Requirement: Below are the records; extract from them the line containing "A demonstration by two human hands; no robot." to the line containing "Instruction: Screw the", both lines included, exactly and with no pictures.

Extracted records
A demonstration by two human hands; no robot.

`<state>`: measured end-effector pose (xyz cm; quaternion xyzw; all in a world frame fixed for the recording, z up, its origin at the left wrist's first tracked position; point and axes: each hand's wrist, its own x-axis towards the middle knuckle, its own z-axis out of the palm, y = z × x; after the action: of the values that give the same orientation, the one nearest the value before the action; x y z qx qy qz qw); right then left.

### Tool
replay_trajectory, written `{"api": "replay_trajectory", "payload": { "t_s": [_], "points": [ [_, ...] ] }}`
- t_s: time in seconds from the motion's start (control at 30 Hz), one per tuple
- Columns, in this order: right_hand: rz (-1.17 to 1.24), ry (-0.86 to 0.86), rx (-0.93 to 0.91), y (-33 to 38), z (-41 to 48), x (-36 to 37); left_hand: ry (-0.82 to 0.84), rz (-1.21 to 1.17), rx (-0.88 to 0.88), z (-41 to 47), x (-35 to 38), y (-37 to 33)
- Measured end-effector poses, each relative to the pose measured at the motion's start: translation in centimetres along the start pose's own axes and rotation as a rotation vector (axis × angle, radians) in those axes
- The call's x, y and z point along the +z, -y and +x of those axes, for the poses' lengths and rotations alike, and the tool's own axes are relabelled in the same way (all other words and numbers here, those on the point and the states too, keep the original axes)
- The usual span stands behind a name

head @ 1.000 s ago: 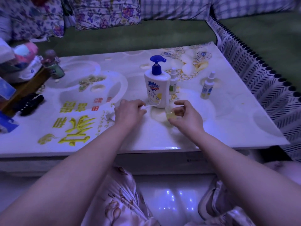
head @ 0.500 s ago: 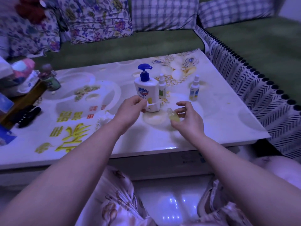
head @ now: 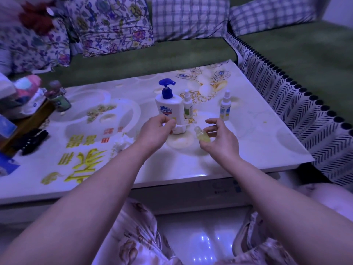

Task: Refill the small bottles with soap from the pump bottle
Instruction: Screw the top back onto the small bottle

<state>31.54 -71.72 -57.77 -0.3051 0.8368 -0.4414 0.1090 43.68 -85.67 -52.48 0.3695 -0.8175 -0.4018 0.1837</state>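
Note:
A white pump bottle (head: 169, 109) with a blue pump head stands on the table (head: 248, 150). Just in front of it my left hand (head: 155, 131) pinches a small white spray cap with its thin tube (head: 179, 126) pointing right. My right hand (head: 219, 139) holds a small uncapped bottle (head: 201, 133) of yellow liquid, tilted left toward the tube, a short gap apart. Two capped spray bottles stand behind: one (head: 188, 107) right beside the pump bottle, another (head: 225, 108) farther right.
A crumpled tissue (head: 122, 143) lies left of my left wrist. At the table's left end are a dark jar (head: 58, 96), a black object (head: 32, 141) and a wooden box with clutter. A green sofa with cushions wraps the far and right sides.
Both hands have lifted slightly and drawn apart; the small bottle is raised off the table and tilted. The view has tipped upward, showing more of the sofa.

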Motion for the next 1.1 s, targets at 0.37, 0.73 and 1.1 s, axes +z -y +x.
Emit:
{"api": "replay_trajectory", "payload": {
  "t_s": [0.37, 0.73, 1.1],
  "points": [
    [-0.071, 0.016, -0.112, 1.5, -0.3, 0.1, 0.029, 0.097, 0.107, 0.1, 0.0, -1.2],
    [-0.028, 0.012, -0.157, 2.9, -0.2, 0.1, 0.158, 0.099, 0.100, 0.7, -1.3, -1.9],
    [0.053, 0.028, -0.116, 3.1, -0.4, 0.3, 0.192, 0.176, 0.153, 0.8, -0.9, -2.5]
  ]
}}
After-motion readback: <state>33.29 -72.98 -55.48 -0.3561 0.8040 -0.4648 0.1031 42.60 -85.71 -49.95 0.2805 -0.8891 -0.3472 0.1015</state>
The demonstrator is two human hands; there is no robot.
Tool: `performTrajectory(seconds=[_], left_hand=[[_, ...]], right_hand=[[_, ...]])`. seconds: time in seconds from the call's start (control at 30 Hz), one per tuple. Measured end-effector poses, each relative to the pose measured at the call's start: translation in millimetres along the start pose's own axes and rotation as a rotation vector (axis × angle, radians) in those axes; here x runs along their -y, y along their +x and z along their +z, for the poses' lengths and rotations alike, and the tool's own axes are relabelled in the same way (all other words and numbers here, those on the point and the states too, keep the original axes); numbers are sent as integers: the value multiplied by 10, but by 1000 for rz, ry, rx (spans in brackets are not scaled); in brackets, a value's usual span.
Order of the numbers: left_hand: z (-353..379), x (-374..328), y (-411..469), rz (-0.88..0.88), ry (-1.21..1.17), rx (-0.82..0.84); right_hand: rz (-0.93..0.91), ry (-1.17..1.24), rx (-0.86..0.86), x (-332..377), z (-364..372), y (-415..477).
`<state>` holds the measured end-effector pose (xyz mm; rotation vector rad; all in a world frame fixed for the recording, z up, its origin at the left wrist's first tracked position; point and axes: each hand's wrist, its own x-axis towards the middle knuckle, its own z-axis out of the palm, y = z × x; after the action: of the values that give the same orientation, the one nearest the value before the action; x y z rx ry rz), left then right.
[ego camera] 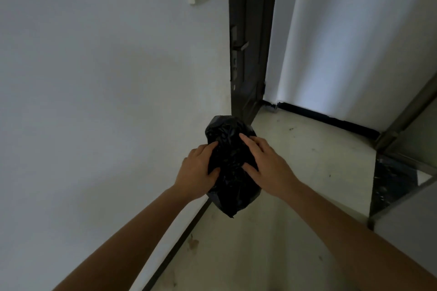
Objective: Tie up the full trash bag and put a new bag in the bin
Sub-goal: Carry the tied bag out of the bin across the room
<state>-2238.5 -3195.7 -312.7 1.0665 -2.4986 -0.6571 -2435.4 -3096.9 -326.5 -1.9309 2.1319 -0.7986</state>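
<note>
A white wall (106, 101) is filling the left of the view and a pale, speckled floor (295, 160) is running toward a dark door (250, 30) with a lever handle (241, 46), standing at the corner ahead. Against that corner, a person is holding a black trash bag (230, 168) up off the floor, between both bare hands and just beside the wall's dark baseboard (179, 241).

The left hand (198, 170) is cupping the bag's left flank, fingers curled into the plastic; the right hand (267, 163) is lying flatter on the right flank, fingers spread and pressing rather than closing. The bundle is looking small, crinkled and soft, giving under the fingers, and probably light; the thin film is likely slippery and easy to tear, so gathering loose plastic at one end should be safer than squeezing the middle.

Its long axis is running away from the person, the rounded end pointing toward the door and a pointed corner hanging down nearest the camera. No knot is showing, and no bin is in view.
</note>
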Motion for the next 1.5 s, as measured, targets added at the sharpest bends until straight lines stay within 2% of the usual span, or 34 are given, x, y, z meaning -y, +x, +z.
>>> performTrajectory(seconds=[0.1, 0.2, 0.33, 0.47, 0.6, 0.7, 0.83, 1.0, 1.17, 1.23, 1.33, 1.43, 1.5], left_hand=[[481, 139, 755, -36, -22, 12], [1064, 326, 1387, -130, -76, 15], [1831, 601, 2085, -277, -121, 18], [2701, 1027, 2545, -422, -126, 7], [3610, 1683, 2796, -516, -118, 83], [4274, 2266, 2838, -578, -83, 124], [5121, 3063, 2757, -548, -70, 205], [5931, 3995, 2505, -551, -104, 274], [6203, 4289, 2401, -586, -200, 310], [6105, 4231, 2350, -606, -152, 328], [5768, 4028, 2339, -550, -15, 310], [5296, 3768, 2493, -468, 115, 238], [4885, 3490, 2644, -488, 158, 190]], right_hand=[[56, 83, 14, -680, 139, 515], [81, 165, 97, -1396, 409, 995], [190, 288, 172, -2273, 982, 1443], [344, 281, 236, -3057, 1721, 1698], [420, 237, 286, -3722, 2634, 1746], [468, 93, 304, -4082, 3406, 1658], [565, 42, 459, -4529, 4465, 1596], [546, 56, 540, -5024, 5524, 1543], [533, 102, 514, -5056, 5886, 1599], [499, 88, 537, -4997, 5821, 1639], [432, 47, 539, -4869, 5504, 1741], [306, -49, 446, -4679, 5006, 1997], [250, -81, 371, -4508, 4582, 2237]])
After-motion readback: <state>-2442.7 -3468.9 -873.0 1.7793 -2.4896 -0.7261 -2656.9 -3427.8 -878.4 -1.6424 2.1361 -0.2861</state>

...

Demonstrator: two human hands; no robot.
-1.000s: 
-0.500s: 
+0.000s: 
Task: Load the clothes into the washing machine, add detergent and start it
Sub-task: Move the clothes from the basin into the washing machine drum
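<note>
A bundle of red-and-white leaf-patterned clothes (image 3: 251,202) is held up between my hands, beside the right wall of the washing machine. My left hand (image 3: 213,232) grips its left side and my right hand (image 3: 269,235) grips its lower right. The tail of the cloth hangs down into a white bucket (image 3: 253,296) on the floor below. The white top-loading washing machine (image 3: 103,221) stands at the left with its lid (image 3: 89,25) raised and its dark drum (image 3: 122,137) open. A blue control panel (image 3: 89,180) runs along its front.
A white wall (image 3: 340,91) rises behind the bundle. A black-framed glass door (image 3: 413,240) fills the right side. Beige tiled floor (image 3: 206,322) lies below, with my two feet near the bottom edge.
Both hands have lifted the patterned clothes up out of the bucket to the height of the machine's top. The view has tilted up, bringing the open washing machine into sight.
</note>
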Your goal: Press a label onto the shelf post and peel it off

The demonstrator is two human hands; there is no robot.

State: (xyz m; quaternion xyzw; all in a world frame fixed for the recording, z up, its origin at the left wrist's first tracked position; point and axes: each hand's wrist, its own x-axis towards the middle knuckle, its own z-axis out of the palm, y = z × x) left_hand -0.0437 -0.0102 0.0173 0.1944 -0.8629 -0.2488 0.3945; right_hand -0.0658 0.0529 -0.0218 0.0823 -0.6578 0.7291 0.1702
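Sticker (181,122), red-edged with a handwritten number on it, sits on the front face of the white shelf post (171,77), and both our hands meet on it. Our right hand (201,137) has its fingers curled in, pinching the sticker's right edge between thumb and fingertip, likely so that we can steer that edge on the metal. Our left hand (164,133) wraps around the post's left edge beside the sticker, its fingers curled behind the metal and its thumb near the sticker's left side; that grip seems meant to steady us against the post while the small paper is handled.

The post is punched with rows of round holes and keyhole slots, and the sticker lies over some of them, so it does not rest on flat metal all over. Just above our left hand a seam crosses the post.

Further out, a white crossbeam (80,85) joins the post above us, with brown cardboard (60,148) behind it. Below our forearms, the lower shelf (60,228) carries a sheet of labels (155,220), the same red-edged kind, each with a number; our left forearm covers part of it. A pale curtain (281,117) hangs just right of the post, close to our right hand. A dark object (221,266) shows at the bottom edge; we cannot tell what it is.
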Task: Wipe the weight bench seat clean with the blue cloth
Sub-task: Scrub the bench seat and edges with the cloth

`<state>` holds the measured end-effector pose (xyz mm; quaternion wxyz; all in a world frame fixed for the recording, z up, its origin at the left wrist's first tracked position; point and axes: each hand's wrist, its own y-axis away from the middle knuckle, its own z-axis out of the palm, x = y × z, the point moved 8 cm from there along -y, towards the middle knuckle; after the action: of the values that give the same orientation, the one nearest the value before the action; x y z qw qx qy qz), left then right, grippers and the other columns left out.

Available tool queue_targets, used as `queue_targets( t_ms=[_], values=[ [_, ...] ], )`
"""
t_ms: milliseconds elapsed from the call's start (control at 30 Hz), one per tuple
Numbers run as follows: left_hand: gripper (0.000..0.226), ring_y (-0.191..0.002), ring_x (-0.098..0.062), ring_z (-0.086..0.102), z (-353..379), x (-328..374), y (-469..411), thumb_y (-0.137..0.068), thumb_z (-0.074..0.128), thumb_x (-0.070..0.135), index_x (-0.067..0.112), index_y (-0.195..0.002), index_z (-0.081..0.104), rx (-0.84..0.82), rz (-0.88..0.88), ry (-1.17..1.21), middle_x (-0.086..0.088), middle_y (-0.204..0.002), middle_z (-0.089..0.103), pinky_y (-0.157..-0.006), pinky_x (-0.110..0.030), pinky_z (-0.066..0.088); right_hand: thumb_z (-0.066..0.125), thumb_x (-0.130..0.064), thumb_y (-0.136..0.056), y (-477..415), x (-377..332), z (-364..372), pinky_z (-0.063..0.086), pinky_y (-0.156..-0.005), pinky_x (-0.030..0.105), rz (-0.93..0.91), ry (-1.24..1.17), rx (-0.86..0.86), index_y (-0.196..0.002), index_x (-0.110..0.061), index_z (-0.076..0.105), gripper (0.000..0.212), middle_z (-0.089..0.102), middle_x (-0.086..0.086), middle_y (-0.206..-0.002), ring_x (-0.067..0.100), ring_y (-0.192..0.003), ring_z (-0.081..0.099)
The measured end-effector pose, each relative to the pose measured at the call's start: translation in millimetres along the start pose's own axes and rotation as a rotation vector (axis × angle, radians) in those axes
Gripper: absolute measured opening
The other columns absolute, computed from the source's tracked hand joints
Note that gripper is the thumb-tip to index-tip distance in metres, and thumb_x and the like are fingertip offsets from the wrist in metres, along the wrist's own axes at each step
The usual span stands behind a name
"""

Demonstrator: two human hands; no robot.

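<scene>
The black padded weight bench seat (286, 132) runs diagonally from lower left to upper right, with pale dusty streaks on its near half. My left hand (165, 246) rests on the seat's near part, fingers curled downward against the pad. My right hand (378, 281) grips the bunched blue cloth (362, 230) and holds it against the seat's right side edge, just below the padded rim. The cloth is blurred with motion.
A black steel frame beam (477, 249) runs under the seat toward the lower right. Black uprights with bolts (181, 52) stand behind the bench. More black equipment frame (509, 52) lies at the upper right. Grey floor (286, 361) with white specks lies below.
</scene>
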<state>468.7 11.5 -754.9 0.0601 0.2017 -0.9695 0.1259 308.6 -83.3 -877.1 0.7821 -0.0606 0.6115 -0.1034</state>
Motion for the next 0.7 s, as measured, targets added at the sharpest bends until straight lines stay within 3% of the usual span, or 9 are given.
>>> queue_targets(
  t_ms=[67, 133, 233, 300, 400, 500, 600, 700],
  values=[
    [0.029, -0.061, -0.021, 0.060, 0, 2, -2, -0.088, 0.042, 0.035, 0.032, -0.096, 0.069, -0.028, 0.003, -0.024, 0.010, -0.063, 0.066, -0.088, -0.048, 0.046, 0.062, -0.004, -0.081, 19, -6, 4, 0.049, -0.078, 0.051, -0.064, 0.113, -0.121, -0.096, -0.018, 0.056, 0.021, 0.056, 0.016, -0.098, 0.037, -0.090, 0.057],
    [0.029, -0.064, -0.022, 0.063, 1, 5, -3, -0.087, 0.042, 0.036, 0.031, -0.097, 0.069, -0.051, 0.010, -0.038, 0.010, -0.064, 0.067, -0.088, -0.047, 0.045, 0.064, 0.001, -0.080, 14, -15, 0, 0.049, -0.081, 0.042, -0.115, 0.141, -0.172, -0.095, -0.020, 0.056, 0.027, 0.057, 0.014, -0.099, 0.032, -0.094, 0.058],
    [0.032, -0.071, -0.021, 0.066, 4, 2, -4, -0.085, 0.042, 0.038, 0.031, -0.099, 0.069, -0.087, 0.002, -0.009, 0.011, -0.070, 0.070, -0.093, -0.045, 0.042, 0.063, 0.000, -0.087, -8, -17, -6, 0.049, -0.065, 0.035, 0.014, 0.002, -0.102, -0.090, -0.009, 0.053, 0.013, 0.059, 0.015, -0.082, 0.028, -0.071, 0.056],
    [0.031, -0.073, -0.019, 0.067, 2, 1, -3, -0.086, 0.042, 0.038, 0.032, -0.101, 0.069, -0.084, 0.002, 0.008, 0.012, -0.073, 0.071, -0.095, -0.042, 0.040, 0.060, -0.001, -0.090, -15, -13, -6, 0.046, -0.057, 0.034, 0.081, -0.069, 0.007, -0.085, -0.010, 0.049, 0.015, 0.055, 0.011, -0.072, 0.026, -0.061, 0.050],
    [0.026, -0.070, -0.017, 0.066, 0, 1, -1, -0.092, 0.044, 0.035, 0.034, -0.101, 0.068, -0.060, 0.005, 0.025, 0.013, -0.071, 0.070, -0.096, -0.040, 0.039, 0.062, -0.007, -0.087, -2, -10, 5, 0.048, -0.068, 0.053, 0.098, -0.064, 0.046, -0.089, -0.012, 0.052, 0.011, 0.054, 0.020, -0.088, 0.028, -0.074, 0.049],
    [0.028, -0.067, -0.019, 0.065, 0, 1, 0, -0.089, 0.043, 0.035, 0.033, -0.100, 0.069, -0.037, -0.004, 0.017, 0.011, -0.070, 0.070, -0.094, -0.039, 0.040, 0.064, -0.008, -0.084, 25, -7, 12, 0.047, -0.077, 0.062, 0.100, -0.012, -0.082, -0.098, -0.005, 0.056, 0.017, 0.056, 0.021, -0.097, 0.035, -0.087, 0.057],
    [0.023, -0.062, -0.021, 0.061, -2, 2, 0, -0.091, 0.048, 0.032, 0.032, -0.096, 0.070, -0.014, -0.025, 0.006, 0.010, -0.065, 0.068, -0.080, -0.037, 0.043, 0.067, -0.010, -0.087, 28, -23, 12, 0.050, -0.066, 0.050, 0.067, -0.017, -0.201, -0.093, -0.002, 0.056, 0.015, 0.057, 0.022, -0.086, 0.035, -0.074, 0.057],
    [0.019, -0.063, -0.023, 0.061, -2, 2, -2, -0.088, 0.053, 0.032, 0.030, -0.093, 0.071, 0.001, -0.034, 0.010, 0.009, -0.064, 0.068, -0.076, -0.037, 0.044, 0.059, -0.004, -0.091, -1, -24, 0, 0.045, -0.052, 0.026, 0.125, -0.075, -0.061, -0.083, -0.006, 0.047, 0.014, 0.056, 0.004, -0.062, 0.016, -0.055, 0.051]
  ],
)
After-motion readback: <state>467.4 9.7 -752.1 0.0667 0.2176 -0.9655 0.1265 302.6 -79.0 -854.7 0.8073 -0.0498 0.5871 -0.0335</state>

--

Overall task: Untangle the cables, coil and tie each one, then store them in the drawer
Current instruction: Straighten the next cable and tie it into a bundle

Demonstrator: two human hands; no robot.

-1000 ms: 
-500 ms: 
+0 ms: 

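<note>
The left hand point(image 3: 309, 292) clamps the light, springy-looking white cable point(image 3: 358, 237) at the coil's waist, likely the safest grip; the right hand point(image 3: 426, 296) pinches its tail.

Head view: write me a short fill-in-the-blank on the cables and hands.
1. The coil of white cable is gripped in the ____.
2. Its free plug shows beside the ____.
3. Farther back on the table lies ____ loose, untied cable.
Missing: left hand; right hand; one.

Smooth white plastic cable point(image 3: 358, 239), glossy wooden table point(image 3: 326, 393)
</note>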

Solution for this exercise:
A demonstration by two human hands; no robot.

`<state>`: measured end-effector pose (xyz cm; quaternion xyzw; all in a world frame fixed for the recording, z up, its origin at the left wrist's first tracked position; point and axes: each hand's wrist, its own x-axis towards the middle knuckle, its own z-axis out of the palm, y = z × x; after the action: of the values that give the same orientation, the one nearest the value before the action; x y z qx qy qz qw); right then left.

### Tool
replay_trajectory, written `{"api": "replay_trajectory", "payload": { "t_s": [_], "points": [ [_, ...] ] }}`
- t_s: time in seconds from the motion's start (control at 30 Hz), one per tuple
- Columns, in this order: right_hand: rz (-1.17 to 1.24), ry (-0.86 to 0.86), rx (-0.93 to 0.91), y (-33 to 38), z (-41 to 48), x (-36 to 37); left_hand: ry (-0.82 to 0.84), rz (-1.21 to 1.17), rx (-0.88 to 0.88), z (-41 to 47), x (-35 to 38), y (-37 to 33)
- Measured end-effector poses, each relative to the pose measured at the motion's start: translation in centimetres along the start pose's own axes and rotation as a rotation vector (axis × angle, radians) in those axes
- The call's x, y and z point along the +z, -y and +x of those axes, for the poses' lengths and rotations alike, and the tool's own axes are relabelled in the same way (all other words and numbers here, those on the point and the states too, keep the original axes)
- The usual span stands behind a name

head @ 1.000 s ago: 
head @ 0.500 s ago: 
head @ now: 

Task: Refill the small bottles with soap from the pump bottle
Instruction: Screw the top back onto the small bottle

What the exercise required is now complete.